I put it in the portrait and liked the fact that this box didn’t fit to the body and at the same time the red colour made me think of the heart. A square heart ? Yes, I liked this symbol; it seems that one tries to put people in boxes that don’t fit to them. Human beings with universal values should be placed over money, power and selfishness but that’s not the case and maybe in the future it will be worse. The red box doesn’t fit to the bodies with its sharp angles… So we’ll have to struggle to keep the part that defines us. And the tree of life inside, like a lung, this tree is up side down because that’s the way a baby come to world, the head to the ground, the feet to the sky, with the heart over the head. This second symbol is strong, too. And we needed to keep the link between the head and the heart (drawing by the light coming through the veins), so that they could feed each other. Never one without the other. Like we need the other and the other need us, the head needs the heart and the heart needs the head.
That’s the tree of vital energy.
Fotolia: Could you describe your usual work method to us?
CH: As I said, I don’t have any recipes. Each image has its own potential. The main thing is to understand the purpose of the project, then to find the best solution (shooting with a green background, CGI model-rendering, model making, stock image…). We discuss with the people concerned (art director, photographer, client…) and we can therefore begin work on the image.
Fotolia: Have your tools and work method been different for TEN ? If so, how?
CH: Yes, it was a bit different for TEN. We didn’t have the “client approval”. More often, it’s binding.
The other point is that Mikel and me didn’t know each other before the shooting and there were no art director to make a link between Mikel, the idea and me.

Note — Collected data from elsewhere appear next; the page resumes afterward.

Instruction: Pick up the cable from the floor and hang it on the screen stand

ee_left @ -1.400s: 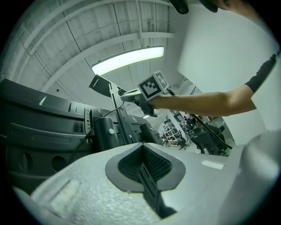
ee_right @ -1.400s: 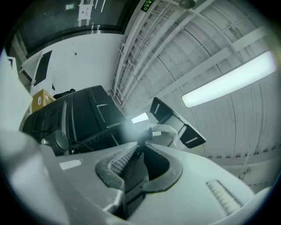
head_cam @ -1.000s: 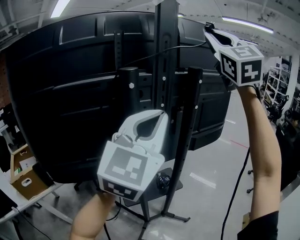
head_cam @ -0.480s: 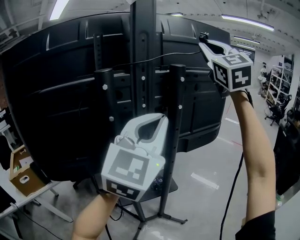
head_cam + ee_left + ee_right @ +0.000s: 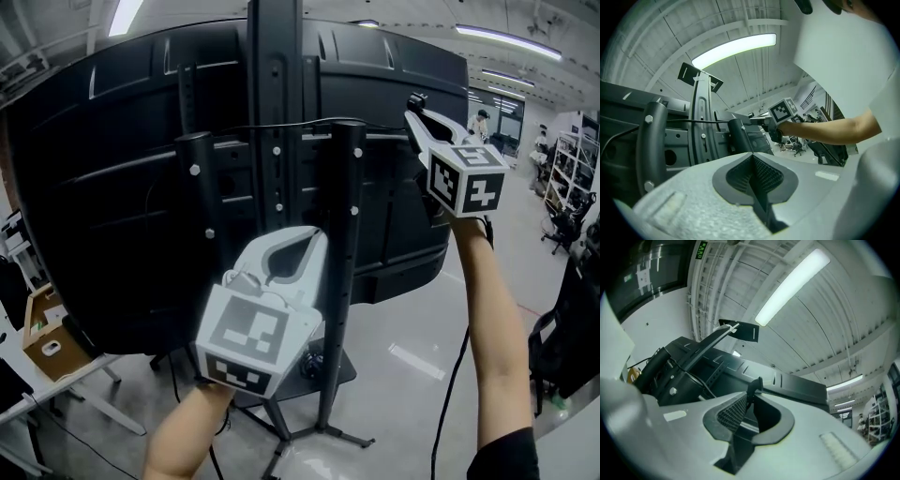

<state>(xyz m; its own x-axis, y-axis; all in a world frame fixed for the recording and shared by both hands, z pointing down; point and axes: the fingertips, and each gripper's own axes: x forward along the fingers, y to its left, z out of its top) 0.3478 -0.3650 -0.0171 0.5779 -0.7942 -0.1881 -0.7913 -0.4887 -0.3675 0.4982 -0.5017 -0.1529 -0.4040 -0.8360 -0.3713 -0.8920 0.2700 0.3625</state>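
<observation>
The black cable (image 5: 314, 122) stretches from my right gripper (image 5: 415, 101) leftward across the tops of the screen stand's two side posts (image 5: 347, 187). My right gripper is held high at the upper right, shut on the cable's end (image 5: 754, 389). The rest of the cable (image 5: 457, 370) hangs down beside the right arm. The stand's central column (image 5: 277, 141) rises behind the big black screen (image 5: 103, 206). My left gripper (image 5: 317, 232) is shut and empty, low in front of the stand. In the left gripper view the cable (image 5: 693, 121) crosses the posts and the right gripper (image 5: 761, 120) is beyond them.
The stand's legs (image 5: 309, 433) spread over the pale floor. A cardboard box (image 5: 42, 342) sits on a table at the lower left. Shelves and chairs (image 5: 567, 202) stand at the far right, and a person (image 5: 481, 123) is far off behind the screen.
My right gripper has come down with the cable end, so the cable now lies at the post tops. The stand has shifted left in view. The left gripper has barely moved.
</observation>
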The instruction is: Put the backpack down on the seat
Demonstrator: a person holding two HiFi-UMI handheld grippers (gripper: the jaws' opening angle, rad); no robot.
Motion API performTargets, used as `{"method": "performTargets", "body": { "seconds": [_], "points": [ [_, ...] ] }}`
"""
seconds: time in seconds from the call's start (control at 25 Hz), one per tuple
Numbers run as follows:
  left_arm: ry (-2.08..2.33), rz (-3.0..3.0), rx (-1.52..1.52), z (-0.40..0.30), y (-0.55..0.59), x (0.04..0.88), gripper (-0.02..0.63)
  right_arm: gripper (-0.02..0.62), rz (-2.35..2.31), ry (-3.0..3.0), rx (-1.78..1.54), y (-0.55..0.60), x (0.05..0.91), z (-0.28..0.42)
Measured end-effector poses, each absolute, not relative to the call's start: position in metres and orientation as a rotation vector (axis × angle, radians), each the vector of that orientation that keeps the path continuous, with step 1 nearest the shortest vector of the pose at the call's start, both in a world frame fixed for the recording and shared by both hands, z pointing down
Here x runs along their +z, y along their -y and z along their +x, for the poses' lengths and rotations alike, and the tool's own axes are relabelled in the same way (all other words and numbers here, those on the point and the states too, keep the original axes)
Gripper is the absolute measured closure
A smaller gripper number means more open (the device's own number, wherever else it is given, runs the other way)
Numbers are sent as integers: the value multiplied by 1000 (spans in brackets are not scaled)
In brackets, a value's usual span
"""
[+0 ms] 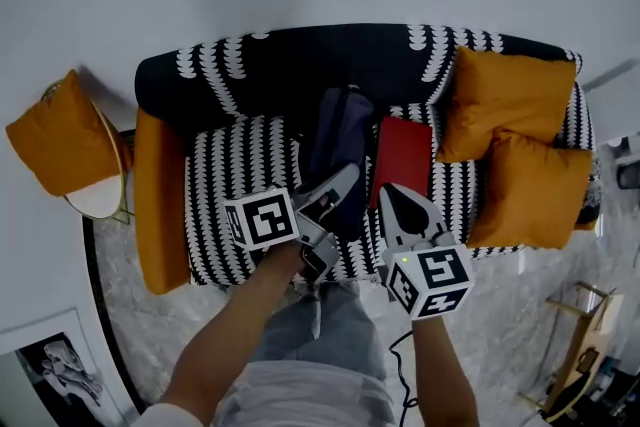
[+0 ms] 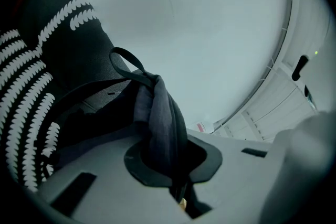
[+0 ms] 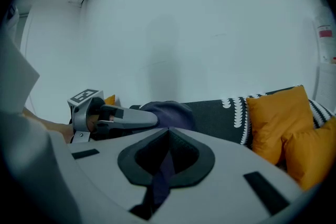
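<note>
Left tool [image 1: 343, 183]: the jaws are together on a bunched fold of dark backpack fabric. In the left tool's own view [image 2: 170, 155] the fold rises straight out of the black pads, with a thin strap loop [image 2: 126, 63] above it.
Right tool [image 1: 401, 198]: the jaws are closed on a narrow blue-purple strap [image 3: 165, 171], which runs down through the pad recess in its own view [image 3: 167, 157].
Backpack [image 1: 340, 130]: dark navy, over the middle of the sofa seat and in front of the backrest. Both tools hold it from the near side. I cannot tell whether its bottom rests on the seat.
Backpack, seen from the right tool: a rounded navy hump [image 3: 170, 110] with the left tool [image 3: 136, 119] lying against its near side.
Sofa [image 1: 225, 170]: black with rows of white scallop marks, set against a pale wall.
Red thing [image 1: 403, 155]: flat and rectangular, on the seat just right of the backpack. I cannot tell what it is.
Cushions: two orange cushions [image 1: 505, 95] [image 1: 530, 190] at the right end of the sofa, touching each other.
Left end: a long orange bolster [image 1: 160, 200] lies along the sofa's left side.
Side table [image 1: 100, 195]: round, pale top, just beside the sofa's left end, with another orange cushion [image 1: 60, 135] on it.
Floor: a framed picture [image 1: 60, 365] lies at my lower left.
</note>
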State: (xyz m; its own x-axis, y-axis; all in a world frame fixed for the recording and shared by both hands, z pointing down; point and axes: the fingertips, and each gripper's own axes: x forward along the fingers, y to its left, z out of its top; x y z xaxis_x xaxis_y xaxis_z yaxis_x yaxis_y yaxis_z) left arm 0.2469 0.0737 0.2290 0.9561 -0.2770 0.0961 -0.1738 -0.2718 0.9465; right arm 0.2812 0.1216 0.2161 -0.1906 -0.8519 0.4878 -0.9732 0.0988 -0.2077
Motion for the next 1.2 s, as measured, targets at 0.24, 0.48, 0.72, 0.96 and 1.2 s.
{"method": "performTargets", "body": {
  "seconds": [0.24, 0.48, 0.72, 0.96, 1.2],
  "points": [
    [337, 1834, -120, 272, -57, 244, 589, 594, 1773, 2159, 740, -99, 231, 302],
    [372, 1805, -130, 293, -38, 265, 589, 594, 1747, 2171, 791, -75, 255, 323],
    [424, 1799, -79, 290, -36, 290, 589, 594, 1691, 2208, 826, -64, 266, 319],
    [442, 1777, -84, 273, -37, 306, 589, 594, 1644, 2214, 846, -58, 278, 301],
    [456, 1796, -67, 242, -32, 317, 589, 594, 1610, 2196, 879, -54, 297, 268]
  ]
}}
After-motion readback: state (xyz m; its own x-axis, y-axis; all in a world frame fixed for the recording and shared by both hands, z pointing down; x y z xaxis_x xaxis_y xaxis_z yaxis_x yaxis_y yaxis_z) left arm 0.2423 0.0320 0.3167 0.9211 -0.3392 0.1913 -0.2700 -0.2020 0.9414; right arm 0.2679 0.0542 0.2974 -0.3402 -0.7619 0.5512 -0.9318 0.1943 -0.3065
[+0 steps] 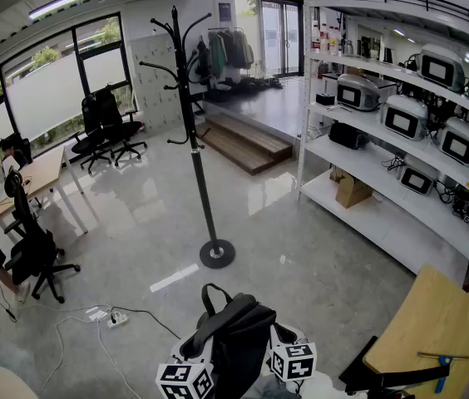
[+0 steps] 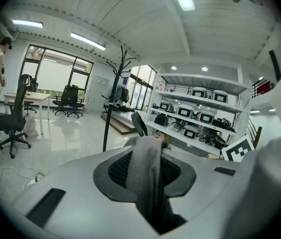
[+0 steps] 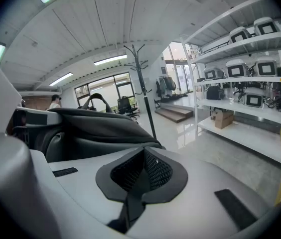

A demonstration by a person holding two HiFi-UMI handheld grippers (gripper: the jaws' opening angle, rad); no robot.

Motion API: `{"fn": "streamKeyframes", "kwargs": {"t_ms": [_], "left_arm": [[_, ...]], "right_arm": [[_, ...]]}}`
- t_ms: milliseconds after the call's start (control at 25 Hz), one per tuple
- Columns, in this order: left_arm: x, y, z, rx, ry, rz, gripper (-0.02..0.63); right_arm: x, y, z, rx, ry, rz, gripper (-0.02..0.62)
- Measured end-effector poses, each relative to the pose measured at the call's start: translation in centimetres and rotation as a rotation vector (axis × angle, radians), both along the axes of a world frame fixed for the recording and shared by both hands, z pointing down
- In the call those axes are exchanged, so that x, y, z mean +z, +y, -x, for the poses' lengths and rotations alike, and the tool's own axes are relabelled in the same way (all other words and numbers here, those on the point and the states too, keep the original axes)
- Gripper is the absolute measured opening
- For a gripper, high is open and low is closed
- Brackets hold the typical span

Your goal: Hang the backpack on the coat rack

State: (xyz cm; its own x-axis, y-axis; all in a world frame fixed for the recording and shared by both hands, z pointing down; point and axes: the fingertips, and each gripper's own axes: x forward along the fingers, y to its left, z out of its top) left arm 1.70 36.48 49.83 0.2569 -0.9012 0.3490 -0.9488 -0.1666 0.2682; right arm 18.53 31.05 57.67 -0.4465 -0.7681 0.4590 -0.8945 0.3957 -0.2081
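Shiny floor [image 1: 135, 223], backpack [image 1: 236, 339] well short of the coat rack [image 1: 195, 140], its straps [image 2: 148, 168] pinched by the left hand-held gripper [image 2: 149, 183] and right hand-held gripper [image 3: 139, 183], so looks like the carry step; next needs its top loop [image 1: 212, 293] over a hook [image 1: 158, 25].

In the head view your backpack [image 1: 233, 339] runs off the bottom edge. Behind the backpack, the jaws of your left gripper [image 2: 145, 171] and right gripper [image 3: 143, 176] are hidden; only their marker cubes [image 1: 186, 381] flank it. The backpack's mesh strap [image 2: 143, 188] and dark strap [image 3: 130, 205] each run out of sight between the jaws.
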Motion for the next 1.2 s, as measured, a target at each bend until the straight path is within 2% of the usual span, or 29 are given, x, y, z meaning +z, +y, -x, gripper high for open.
{"fn": "streamKeyframes", "kwargs": {"t_ms": [520,1200], "left_arm": [[0.4,-7.3,1.3,-0.008,-0.009,0.011,0.073],[-0.3,-21.2,3.2,-0.023,-0.041,0.029,0.074]], "right_arm": [[-0.1,-7.9,2.9,-0.059,-0.030,-0.008,0.012],[0.1,-21.8,4.8,-0.073,-0.063,0.017,0.012]]}}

We were freer and at the same time we had to find our own place in the creation research. Not that obvious but challenging!
Fotolia: Could you share with us any tips or tricks you used for the creation of your recent 10 Collection work?
CH: You’ll be very disappointed, I don’t have any tricks. Not that I want to keep my knowledge just for me. I like teamwork so I like to share. Well, I use Photoshop like everyone does. I use most of the time curves and hue/saturation. Sometimes I add grain to link the different images (especially when it’s a mix of photo, CGI or stock image). As I said, nothing really special. The most important thing is to take care about the light when you do montages. If the light comes from the same direction, there won’t be any issue to make the image work.